Ness Robert O, Sachs Karen, Mallick Parag, Vitek Olga
1 Department of Statistics, Purdue University , West Lafayette, Indiana.
2 Department of Immunology, School of Medicine, Stanford University , Palo Alto, California.
J Comput Biol. 2018 Jul;25(7):709-725. doi: 10.1089/cmb.2017.0247. Epub 2018 Jun 21.
Machine learning methods for learning network structure are applied to quantitative proteomics experiments and reverse-engineer intracellular signal transduction networks. They provide insight into the rewiring of signaling within the context of a disease or a phenotype. To learn the causal patterns of influence between proteins in the network, the methods require experiments that include targeted interventions that fix the activity of specific proteins. However, the interventions are costly and add experimental complexity.

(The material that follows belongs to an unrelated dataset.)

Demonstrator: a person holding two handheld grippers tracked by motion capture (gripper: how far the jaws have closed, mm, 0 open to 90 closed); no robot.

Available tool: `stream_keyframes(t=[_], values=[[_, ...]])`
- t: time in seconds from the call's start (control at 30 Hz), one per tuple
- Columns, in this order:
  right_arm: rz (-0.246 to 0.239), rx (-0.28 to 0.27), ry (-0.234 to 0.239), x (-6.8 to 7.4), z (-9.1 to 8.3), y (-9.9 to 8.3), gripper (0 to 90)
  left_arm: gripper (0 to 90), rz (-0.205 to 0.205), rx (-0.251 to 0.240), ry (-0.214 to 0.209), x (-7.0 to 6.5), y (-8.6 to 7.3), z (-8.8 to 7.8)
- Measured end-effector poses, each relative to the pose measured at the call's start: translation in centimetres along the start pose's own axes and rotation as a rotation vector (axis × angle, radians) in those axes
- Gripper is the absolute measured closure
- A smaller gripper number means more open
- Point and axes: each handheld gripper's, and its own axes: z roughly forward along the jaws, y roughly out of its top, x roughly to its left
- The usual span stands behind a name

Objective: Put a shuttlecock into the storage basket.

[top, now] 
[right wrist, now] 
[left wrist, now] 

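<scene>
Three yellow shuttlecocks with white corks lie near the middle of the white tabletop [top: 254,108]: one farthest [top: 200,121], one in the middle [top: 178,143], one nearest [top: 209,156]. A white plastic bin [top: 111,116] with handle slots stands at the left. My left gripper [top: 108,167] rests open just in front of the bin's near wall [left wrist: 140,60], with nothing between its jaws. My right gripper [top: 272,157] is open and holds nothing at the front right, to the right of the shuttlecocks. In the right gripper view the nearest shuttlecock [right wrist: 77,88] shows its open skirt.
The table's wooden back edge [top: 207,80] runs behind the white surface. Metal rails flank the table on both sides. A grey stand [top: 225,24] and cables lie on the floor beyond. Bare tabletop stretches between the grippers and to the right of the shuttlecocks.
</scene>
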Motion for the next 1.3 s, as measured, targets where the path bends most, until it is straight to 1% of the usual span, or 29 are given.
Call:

We describe an active learning strategy for selecting optimal interventions. Our approach takes as inputs pathway databases and historic data sets, expresses them in form of prior probability distributions on network structures, and selects interventions that maximize their expected contribution to structure learning. Evaluations on simulated and real data show that the strategy reduces the detection error of validated edges as compared with an unguided choice of interventions and avoids redundant interventions, thereby increasing the effectiveness of the experiment.
用于学习网络结构的机器学习方法被应用于定量蛋白质组学实验,并对细胞内信号转导网络进行逆向工程。它们为洞察疾病或表型背景下信号通路的重新布线提供了思路。为了了解网络中蛋白质之间的因果影响模式,这些方法需要进行包括靶向干预的实验,以固定特定蛋白质的活性。然而,这些干预成本高昂且增加了实验复杂性。我们描述了一种用于选择最佳干预的主动学习策略。我们的方法将通路数据库和历史数据集作为输入,以网络结构上的先验概率分布形式表示它们,并选择对结构学习的预期贡献最大的干预措施。对模拟数据和真实数据的评估表明,与无指导的干预选择相比,该策略降低了已验证边的检测误差,并避免了冗余干预,从而提高了实验的有效性。